┌──
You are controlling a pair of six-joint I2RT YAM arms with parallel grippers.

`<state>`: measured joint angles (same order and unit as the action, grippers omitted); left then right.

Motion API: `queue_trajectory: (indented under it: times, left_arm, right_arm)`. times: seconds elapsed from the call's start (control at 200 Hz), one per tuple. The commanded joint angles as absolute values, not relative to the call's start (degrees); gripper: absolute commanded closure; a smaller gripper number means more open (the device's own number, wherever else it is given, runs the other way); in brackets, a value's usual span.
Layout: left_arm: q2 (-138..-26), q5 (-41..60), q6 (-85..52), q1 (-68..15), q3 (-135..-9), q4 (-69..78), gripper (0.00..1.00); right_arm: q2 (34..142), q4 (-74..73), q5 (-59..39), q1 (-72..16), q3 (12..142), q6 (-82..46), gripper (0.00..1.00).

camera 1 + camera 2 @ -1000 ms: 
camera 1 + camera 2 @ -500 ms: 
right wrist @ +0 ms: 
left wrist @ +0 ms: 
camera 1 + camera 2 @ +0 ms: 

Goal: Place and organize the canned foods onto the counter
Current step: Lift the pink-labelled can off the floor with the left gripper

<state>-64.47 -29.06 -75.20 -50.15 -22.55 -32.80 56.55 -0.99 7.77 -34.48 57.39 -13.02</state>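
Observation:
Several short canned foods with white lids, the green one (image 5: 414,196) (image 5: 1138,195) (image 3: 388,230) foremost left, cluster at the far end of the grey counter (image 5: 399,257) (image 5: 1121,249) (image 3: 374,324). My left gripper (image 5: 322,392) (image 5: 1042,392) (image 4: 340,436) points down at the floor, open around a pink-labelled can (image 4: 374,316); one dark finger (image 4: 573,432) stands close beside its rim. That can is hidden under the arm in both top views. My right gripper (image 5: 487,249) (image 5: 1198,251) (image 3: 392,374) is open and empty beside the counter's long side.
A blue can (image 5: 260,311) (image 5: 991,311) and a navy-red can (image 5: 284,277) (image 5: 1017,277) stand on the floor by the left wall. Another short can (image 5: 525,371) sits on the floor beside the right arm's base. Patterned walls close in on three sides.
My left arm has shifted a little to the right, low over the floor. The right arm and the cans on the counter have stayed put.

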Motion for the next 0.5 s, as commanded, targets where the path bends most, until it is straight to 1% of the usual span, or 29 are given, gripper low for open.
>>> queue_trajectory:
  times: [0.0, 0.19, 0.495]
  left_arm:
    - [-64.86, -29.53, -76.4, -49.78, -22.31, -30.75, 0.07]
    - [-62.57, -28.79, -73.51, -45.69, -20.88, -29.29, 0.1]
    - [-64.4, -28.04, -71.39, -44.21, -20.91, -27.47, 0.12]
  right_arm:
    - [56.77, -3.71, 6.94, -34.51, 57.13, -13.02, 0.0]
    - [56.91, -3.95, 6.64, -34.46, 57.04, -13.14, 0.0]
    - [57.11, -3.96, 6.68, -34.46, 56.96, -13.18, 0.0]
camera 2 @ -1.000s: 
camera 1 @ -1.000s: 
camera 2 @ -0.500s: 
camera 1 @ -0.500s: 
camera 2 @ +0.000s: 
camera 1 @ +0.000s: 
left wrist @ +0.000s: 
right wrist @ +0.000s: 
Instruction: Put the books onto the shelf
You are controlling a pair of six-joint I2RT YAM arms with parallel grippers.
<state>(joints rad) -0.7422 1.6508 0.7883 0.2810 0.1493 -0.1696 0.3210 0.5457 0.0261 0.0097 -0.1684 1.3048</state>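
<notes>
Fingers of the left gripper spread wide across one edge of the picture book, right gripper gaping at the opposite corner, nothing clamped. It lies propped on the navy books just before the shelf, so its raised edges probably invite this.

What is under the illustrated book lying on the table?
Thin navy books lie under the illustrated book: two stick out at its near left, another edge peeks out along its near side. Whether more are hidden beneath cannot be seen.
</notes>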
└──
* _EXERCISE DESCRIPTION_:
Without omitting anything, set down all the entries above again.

* _TASK SOLUTION_:
You are controlling a pair of six-joint I2RT YAM arms with parallel grippers.

`<state>`: measured joint angles (same order and unit as the action, grippers omitted); left then right.

Motion API: `queue_trajectory: (indented under it: times, left_arm, right_arm)`. times: seconds elapsed from the call's start (control at 200 Hz), one per tuple. The commanded joint angles as absolute values, not relative to the call's start (degrees); gripper: absolute commanded closure; a smaller gripper number means more open (the device's own number, wherever else it is given, runs the other way); in brackets, a value's usual span.
Layout: left_arm: q2 (-138..-26), q5 (-41..60), q6 (-85..52), q1 (-68..15), q3 (-135..-9), q4 (-69..78), gripper (0.00..1.00); right_arm: q2 (34..142), q4 (-74..73), q5 (-59..39), q1 (-72..16), q3 (12..142), q6 (-82..46), gripper (0.00..1.00).

camera 1 + camera 2 @ -1000 ms: 
camera 1 + camera 2 @ -500 ms: 
right wrist @ +0 ms: 
left wrist @ +0 ms: 
camera 1 + camera 2 @ +0 ms: 

Goal: Place and organize the canned foods onto the counter
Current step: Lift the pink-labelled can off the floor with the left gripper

<state>-64.47 -29.06 -75.20 -50.15 -22.55 -32.80 56.55 -0.99 7.77 -34.48 57.39 -13.02</state>
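Observation:
Several short canned foods with white lids, the green one (image 5: 414,196) (image 5: 1138,195) (image 3: 388,230) foremost left, cluster at the far end of the grey counter (image 5: 399,257) (image 5: 1121,249) (image 3: 374,324). My left gripper (image 5: 322,392) (image 5: 1042,392) (image 4: 340,436) points down at the floor, open around a pink-labelled can (image 4: 374,316); one dark finger (image 4: 573,432) stands close beside its rim. That can is hidden under the arm in both top views. My right gripper (image 5: 487,249) (image 5: 1198,251) (image 3: 392,374) is open and empty beside the counter's long side.
A blue can (image 5: 260,311) (image 5: 991,311) and a navy-red can (image 5: 284,277) (image 5: 1017,277) stand on the floor by the left wall. Another short can (image 5: 525,371) sits on the floor beside the right arm's base. Patterned walls close in on three sides.
My left arm has shifted a little to the right, low over the floor. The right arm and the cans on the counter have stayed put.
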
Motion for the next 0.5 s, as commanded, targets where the path bends most, until it is straight to 1% of the usual span, or 29 are given, gripper low for open.
>>> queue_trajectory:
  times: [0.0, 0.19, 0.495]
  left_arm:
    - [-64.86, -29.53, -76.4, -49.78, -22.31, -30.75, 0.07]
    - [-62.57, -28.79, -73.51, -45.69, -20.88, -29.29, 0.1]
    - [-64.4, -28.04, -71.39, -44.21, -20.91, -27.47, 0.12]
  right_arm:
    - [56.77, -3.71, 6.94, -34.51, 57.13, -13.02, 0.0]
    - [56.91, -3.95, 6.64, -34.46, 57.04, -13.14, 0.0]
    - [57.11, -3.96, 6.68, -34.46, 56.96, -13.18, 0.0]
camera 2 @ -1.000s: 
camera 1 @ -1.000s: 
camera 2 @ -0.500s: 
camera 1 @ -0.500s: 
camera 2 @ +0.000s: 
camera 1 @ +0.000s: 
left wrist @ +0.000s: 
right wrist @ +0.000s: 
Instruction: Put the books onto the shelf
You are controlling a pair of six-joint I2RT YAM arms with parallel grippers.
<state>(joints rad) -0.7422 1.6508 0.7883 0.2810 0.1493 -0.1696 0.3210 0.5457 0.0261 0.0097 -0.1684 1.3048</state>
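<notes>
Fingers of the left gripper spread wide across one edge of the picture book, right gripper gaping at the opposite corner, nothing clamped. It lies propped on the navy books just before the shelf, so its raised edges probably invite this.

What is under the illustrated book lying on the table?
Thin navy books lie under the illustrated book: two stick out at its near left, another edge peeks out along its near side. Whether more are hidden beneath cannot be seen.
</notes>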

No further output is expected.